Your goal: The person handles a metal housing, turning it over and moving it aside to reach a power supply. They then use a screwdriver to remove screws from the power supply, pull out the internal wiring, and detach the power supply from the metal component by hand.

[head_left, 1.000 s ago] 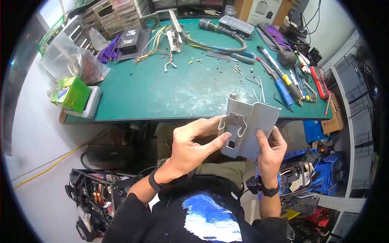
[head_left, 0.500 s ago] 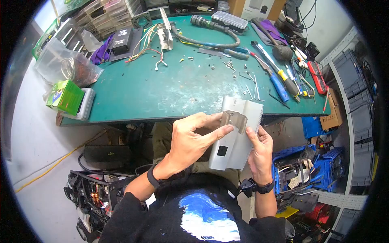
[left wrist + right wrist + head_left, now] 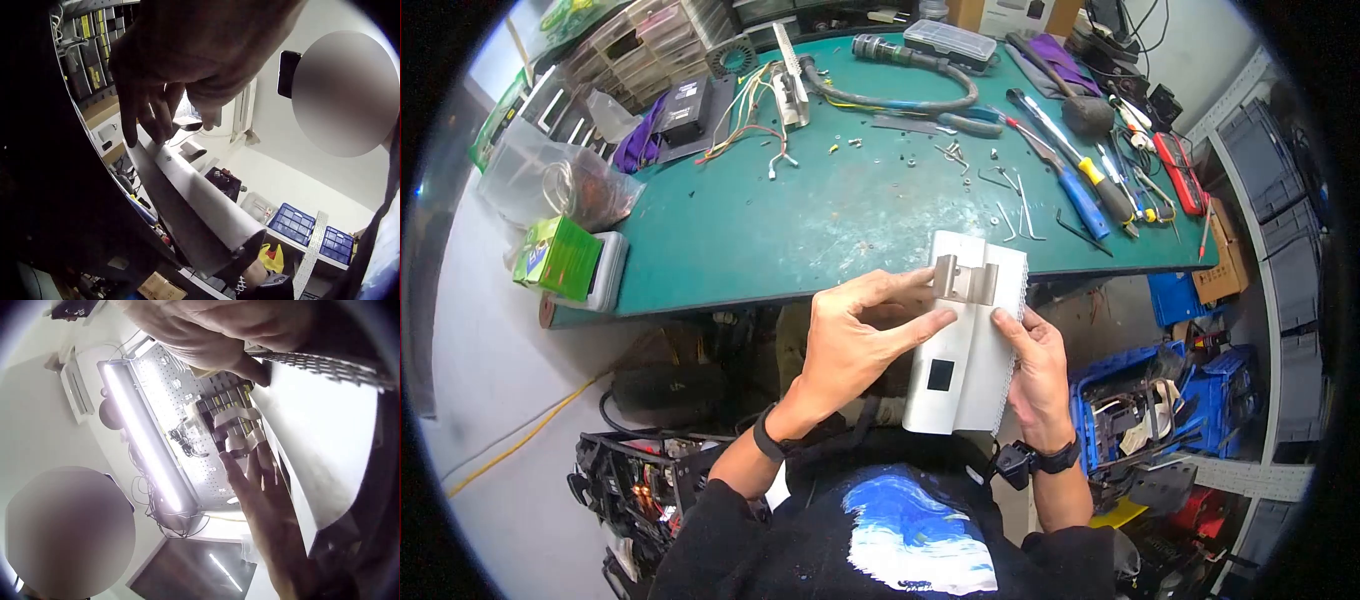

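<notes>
In the head view, my right hand (image 3: 1037, 365) grips a grey bent sheet-metal plate (image 3: 970, 390) by its row-toothed right edge, thumb on its face. The plate stands nearly upright over my lap, with a black square opening low on it. A small U-shaped metal clip (image 3: 967, 284) sits across its upper face. My left hand (image 3: 855, 335) pinches the clip's left flange between thumb and fingers. In the left wrist view, the fingertips reach the plate's end and the clip (image 3: 192, 149) stands out from its face. The right wrist view shows the toothed edge beside the right hand (image 3: 219, 331).
Behind is a green workbench (image 3: 750, 240) with scattered screws and hex keys (image 3: 1023, 205). Pliers (image 3: 975, 122), screwdrivers (image 3: 1085, 205) and a rubber mallet (image 3: 1088, 115) lie to the right. A wired board stands further back. A blue crate (image 3: 1090, 400) sits low right.
The plate has turned its face squarely toward me and moved slightly left and down, the clip with it. Both hands have shifted left with it, still holding on.
</notes>
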`<move>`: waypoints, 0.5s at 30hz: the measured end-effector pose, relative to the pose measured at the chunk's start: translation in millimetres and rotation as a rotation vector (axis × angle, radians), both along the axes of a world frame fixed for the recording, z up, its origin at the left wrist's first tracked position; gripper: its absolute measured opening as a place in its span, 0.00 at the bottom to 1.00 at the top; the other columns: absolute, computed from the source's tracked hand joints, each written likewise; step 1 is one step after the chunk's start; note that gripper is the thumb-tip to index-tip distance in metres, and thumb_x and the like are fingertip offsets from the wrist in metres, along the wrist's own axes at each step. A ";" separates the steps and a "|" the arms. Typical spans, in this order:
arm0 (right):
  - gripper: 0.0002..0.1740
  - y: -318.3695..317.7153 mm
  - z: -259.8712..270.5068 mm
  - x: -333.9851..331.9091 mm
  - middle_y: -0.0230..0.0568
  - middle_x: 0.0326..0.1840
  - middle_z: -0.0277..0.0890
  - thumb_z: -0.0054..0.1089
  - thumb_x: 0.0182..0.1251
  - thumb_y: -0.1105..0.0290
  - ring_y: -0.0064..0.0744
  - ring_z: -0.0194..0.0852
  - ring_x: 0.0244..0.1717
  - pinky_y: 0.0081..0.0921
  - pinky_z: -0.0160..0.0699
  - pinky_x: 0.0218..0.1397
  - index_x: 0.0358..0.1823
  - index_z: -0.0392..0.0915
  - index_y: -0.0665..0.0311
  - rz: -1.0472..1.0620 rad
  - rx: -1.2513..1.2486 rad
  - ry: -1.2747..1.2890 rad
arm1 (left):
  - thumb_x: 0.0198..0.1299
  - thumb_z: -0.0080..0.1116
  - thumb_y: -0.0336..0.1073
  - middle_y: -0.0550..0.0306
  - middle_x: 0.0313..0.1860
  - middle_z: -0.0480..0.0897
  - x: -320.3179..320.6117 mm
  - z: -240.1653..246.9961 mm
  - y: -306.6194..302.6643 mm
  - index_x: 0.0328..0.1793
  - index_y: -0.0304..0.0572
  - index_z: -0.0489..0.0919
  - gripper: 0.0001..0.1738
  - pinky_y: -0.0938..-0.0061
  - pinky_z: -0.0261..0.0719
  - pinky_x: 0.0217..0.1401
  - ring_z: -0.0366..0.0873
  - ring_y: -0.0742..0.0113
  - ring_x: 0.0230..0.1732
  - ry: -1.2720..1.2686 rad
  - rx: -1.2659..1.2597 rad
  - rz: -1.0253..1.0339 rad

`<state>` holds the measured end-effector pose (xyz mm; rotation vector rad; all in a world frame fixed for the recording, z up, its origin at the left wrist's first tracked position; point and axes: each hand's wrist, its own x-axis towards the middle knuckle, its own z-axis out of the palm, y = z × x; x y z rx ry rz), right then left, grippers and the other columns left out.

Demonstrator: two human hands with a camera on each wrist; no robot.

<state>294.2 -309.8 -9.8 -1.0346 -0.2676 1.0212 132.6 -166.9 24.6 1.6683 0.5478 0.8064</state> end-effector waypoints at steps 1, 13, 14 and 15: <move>0.19 -0.2 0.2 -0.1 0.49 0.53 0.88 0.66 0.76 0.71 0.30 0.89 0.47 0.26 0.89 0.53 0.61 0.79 0.77 0.010 -0.002 0.009 | 0.61 0.76 0.29 0.54 0.43 0.91 0.0 -3.8 0.7 0.60 0.31 0.88 0.20 0.76 0.88 0.48 0.88 0.73 0.42 0.001 -0.023 0.009; 0.20 -0.1 2.5 -1.2 0.50 0.52 0.87 0.66 0.75 0.72 0.31 0.90 0.46 0.27 0.90 0.52 0.61 0.78 0.78 0.048 -0.039 0.047 | 0.62 0.74 0.25 0.53 0.44 0.92 -0.8 -0.6 2.7 0.58 0.31 0.88 0.18 0.76 0.87 0.50 0.88 0.72 0.44 0.046 -0.068 0.041; 0.20 -0.2 2.2 -1.1 0.50 0.52 0.87 0.66 0.75 0.72 0.31 0.90 0.46 0.27 0.90 0.52 0.61 0.78 0.78 0.047 -0.038 0.051 | 0.62 0.74 0.25 0.53 0.44 0.92 -0.5 -0.4 2.6 0.58 0.31 0.88 0.18 0.76 0.87 0.50 0.88 0.72 0.44 0.050 -0.058 0.044; 0.20 -0.3 2.5 -1.2 0.50 0.52 0.87 0.66 0.75 0.72 0.31 0.90 0.46 0.27 0.90 0.52 0.61 0.78 0.78 0.047 -0.038 0.051 | 0.62 0.74 0.25 0.53 0.44 0.92 0.0 -0.9 2.3 0.58 0.31 0.88 0.18 0.76 0.87 0.50 0.88 0.72 0.44 0.051 -0.058 0.043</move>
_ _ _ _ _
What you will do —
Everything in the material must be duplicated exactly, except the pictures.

Answer to this task —
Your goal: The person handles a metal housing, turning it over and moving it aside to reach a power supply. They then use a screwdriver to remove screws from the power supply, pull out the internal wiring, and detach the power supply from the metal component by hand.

[head_left, 1.000 s ago] 
[head_left, 0.500 s ago] 
[left wrist + right wrist + head_left, now] 

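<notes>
In the head view, my right hand (image 3: 1037, 365) grips a grey bent sheet-metal plate (image 3: 970, 390) by its row-toothed right edge, thumb on its face. The plate stands nearly upright over my lap, with a black square opening low on it. A small U-shaped metal clip (image 3: 967, 284) sits across its upper face. My left hand (image 3: 855, 335) pinches the clip's left flange between thumb and fingers. In the left wrist view, the fingertips reach the plate's end and the clip (image 3: 192, 149) stands out from its face. The right wrist view shows the toothed edge beside the right hand (image 3: 219, 331).
Behind is a green workbench (image 3: 750, 240) with scattered screws and hex keys (image 3: 1023, 205). Pliers (image 3: 975, 122), screwdrivers (image 3: 1085, 205) and a rubber mallet (image 3: 1088, 115) lie to the right. A wired board stands further back. A blue crate (image 3: 1090, 400) sits low right.
The plate has turned its face squarely toward me and moved slightly left and down, the clip with it. Both hands have shifted left with it, still holding on.
</notes>
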`<move>`: waypoints, 0.5s at 30hz: the measured end-effector pose, relative to the pose measured at the chunk's start: translation in millimetres and rotation as a rotation vector (axis × angle, radians), both along the axes of a world frame fixed for the recording, z up, its origin at the left wrist's first tracked position; gripper: its absolute measured opening as a place in its span, 0.00 at the bottom to 1.00 at the top; the other columns: absolute, computed from the source's tracked hand joints, each written likewise; step 1 is one step after the chunk's start; note that gripper is the thumb-tip to index-tip distance in metres, and thumb_x and the like are fingertip offsets from the wrist in metres, along the wrist's own axes at each step. A ";" separates the steps and a "|" the arms. Typical spans, in this order:
arm0 (right):
  - gripper: 0.0002..0.1740
  - y: -318.3695..317.7153 mm
  - z: -259.8712..270.5068 mm
  - x: -333.9851..331.9091 mm
  - middle_y: -0.0230..0.0568
  - middle_x: 0.0326..0.1840
  - middle_z: -0.0277..0.0890
  - thumb_z: -0.0054..0.1089
  - thumb_x: 0.0182..0.1251
  - thumb_y: -0.1105..0.0290
  - ring_y: -0.0064..0.0744
  - ring_z: -0.0194..0.0852
  - ring_x: 0.0244..0.1717
  - pinky_y: 0.0081..0.0921
  - pinky_z: -0.0160..0.0699
  - pinky_x: 0.0218..0.1397
  - index_x: 0.0358..0.1823
  - index_z: -0.0392..0.0915
  - index_y: -0.0665..0.0311
  - rz: -1.0472..1.0620 rad
  - rx: -1.2513..1.2486 rad
  - ry: -1.2747..1.2890 rad
arm1 (left):
  - thumb_x: 0.0198..0.1299
  - thumb_z: -0.0080..0.1116
  - thumb_y: -0.0336..0.1073
  - middle_y: -0.0550..0.0306
  - middle_x: 0.0313..0.1860
  - middle_z: -0.0480..0.0897
  - x: -320.3179..320.6117 mm
  - z: -240.1653..246.9961 mm
  - y: -306.6194..302.6643 mm
  - index_x: 0.0328..0.1793
  - index_y: -0.0304..0.0572
  - index_z: -0.0489..0.0919
  - gripper: 0.0001..0.1738
  - pinky_y: -0.0938..-0.0061
  - pinky_z: -0.0261..0.0719
  - pinky_x: 0.0217..0.1401
  - ring_z: -0.0366..0.0873
  - ring_y: -0.0742..0.0113
  - ring_x: 0.0230..0.1732
  - ry: -1.2720..1.2686 rad
  - rx: -1.2659..1.2597 rad
  - rz: -1.0253..1.0339 rad

`<state>` holds the measured end-effector pose (xyz mm; rotation vector rad; all in a world frame fixed for the recording, z up, its origin at the left wrist's first tracked position; point and axes: each hand's wrist, its own x-axis towards the middle knuckle, its own z-axis out of the palm, y = z × x; x y z rx ry rz), right then left, grippers and the other columns left out.

Demonstrator: two human hands with a camera on each wrist; no robot.

<state>294.2 -309.8 -9.8 -1.0346 -0.2676 1.0212 132.6 -166.9 24.6 1.6683 0.5478 0.8064</state> end-effector waypoints at steps 1, 13, 14 and 15: <move>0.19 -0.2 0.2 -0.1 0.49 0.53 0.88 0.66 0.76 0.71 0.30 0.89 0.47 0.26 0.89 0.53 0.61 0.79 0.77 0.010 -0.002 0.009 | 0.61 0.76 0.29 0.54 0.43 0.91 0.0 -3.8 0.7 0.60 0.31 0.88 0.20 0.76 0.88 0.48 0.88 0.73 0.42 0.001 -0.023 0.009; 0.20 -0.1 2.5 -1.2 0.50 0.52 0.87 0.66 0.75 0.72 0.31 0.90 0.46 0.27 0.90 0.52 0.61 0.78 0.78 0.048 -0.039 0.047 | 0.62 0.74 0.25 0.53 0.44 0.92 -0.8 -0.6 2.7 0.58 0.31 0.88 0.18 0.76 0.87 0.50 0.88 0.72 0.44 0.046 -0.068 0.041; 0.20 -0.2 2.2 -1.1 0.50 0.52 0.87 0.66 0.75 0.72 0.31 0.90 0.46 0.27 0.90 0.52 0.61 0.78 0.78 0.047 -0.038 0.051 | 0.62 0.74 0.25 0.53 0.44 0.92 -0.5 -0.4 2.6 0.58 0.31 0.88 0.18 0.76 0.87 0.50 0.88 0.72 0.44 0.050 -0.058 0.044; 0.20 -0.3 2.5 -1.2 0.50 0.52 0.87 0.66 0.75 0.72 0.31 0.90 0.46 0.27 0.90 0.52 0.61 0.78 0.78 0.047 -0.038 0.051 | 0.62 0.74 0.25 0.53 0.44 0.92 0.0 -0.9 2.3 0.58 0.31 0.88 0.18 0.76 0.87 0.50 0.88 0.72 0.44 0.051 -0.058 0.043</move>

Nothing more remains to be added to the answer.